Hayat yeniden başlıyor.

Herkes görevinin başında,

Herkes bir işle meşgul.

Dakikalarca gökyüzünü izliyor, bulutların gelmesini bekliyorum.

İlk görünen bulutta “çok şükür” diyorum.

Çok geçmeden hüzün kaplıyor içimi.

Gelen bulut bir kaç dakika sonra gidiyor.

Dünyayı durduramıyorum.

Zamanı durduramıyorum.

Ölümü hatırlıyorum o an.

Acaba ne kadar vaktim kaldı bu dünyada?

Neler yapabilirim kalan vaktimde?

Neler üretebilir,

Neleri değiştirebilirim?

Değiştiremediğim şartlara nasıl uyum sağlayabilirim?

Bazen kitap okuyorum güneş doğarken.

Bazen çevremi kitap gibi okuyorum.

Bu sabah da öyle bir sabahtı.

Arkadaşımdan gelen sesli mesajları sesli kitap gibi okudum.

Anlaşılmıyor olmaktan, iç dünyasındaki yalnızlıktan bahsetmiş.

Denize benzettiğim yalnızlığımdan bahsettim ona.

“Şiir defterime yazıcam bu cümleleri” dedi.

“İlk kez şiir defterime bir misafir konuk olacak” dedi.

Allahım nasıl güzel bir yorum!

Misafir oluyorum ona.

Bedenimle değil, ruhumla.

Sabah sabah derinleştim onun mesajıyla.

Düşüncelere daldım yine.

Çevremde herkes kitap gibi.

Onları dinlemek kitap okumak gibi.

Kitabı yayınlanmamış yazarlar her biri.

Bazen ekran kaydı alıyorum yazdıkları mesajlardan.

Basılmasa da, seneler sonra fotoğraflarıma baktığımda tekrar karşıma çıksın bu yazı istiyorum.

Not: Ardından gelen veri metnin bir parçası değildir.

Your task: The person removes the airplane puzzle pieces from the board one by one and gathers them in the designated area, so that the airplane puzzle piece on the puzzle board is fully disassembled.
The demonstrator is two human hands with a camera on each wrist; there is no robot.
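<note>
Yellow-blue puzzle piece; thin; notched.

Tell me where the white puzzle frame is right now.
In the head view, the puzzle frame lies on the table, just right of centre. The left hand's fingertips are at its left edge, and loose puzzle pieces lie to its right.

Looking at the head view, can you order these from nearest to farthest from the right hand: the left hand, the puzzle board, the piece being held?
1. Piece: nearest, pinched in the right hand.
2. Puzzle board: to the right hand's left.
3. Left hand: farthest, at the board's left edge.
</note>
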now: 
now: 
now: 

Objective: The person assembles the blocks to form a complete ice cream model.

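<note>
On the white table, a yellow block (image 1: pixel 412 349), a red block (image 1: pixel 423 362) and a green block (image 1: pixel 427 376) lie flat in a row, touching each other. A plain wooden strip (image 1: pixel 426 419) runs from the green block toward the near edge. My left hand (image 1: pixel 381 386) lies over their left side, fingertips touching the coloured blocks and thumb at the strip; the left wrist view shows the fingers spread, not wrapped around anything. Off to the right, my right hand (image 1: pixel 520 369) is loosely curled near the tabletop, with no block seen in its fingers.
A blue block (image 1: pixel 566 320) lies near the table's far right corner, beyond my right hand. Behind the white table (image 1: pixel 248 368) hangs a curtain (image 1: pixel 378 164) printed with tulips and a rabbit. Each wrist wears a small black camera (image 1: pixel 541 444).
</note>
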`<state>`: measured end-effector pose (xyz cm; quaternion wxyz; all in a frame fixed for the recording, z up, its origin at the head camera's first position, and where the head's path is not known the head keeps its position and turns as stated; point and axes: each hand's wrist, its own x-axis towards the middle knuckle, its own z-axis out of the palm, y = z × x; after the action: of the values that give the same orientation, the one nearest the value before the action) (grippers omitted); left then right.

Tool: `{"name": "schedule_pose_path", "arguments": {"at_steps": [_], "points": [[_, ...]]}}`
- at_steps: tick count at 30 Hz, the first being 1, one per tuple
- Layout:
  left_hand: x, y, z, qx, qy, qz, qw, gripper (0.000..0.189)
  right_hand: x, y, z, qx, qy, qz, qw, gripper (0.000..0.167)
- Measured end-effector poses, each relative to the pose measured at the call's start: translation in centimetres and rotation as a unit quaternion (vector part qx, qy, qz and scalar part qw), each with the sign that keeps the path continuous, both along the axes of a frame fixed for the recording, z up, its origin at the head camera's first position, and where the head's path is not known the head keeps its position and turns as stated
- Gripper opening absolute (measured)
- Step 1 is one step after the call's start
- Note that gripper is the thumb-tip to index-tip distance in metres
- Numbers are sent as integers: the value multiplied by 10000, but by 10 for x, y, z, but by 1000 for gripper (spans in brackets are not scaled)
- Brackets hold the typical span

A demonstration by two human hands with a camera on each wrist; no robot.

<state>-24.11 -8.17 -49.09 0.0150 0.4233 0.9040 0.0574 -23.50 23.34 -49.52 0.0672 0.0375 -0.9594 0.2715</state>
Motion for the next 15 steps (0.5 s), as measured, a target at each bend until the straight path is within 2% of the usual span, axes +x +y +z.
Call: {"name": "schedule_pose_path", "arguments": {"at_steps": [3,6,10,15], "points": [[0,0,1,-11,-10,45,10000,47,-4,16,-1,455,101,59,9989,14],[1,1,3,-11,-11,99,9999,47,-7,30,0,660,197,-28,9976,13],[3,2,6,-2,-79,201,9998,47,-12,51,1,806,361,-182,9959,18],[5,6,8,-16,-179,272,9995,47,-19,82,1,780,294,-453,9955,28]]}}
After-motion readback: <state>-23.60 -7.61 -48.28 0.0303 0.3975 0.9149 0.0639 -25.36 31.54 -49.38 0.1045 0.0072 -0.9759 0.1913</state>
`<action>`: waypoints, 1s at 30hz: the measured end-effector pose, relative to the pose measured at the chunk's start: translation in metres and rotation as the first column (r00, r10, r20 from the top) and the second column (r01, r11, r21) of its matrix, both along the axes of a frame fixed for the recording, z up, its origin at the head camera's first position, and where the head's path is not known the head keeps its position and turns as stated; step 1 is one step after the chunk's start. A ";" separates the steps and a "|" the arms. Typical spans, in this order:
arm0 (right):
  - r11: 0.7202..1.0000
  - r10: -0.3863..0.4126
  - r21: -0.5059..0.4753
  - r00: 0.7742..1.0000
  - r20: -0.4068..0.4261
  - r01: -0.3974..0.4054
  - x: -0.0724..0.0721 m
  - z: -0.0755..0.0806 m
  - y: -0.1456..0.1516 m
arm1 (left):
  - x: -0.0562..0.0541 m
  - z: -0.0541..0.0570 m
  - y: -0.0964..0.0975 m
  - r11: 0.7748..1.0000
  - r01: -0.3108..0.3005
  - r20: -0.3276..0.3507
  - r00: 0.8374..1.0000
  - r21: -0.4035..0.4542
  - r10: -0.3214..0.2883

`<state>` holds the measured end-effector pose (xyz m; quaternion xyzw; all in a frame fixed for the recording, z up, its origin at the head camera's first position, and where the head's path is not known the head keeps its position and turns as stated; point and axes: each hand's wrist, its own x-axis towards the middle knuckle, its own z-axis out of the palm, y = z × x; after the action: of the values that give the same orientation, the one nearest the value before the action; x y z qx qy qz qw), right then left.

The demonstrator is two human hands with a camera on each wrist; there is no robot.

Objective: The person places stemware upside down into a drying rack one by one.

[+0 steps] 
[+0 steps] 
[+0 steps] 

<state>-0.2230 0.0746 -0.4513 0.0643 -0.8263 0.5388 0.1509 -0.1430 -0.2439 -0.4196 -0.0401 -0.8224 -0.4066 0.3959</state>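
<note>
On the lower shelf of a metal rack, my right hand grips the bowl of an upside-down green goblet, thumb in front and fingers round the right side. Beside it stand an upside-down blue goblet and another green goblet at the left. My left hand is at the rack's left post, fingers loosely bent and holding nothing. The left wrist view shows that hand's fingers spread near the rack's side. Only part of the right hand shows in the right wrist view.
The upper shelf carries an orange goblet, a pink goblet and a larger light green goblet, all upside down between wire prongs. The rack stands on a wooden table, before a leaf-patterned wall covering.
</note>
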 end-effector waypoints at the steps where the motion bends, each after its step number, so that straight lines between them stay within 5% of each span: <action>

Bazen not defterime taşıyorum mesajı.

Bazen kendime bir yazı yazıyorum.

Bazen paylaşıyorum yazıyı, bazen paylaşmıyorum.

Çevrem benim kitaplığım aslında.

Sık sık fikrine ihtiyaç duyduğum isimleri gündelik okuduğum kitapların arasına koyuyorum.

Mutfakta usta olanlar bir rafta.

Dünyayı iyi tanıyanlar bir rafta.

Psikolojik konular bir rafta.

Sosyolojik konular başka bir rafta.

Bilimsel konular, yeni trendler, dijital dünya, Gen Z, Gen Alpha, Gen Boomer derken raflarım birbirinden farklı kitaplarla şekil alıyor.

Her bir rafta hayat hikayeleri var.

Bazen ağlıyorum onların hayatlarını okurken,

bazen kahkhalarla gülüyorum,

Bazen cesaretlerinden,

Bazen pişmanlıklarından ders alıyorum.

Riske girmeyi sevenler heyecanlandırıyor beni.

Pes etmeyenler güçlendiriyor.

Birşeyleri ilk kez deneyenler motive ediyor.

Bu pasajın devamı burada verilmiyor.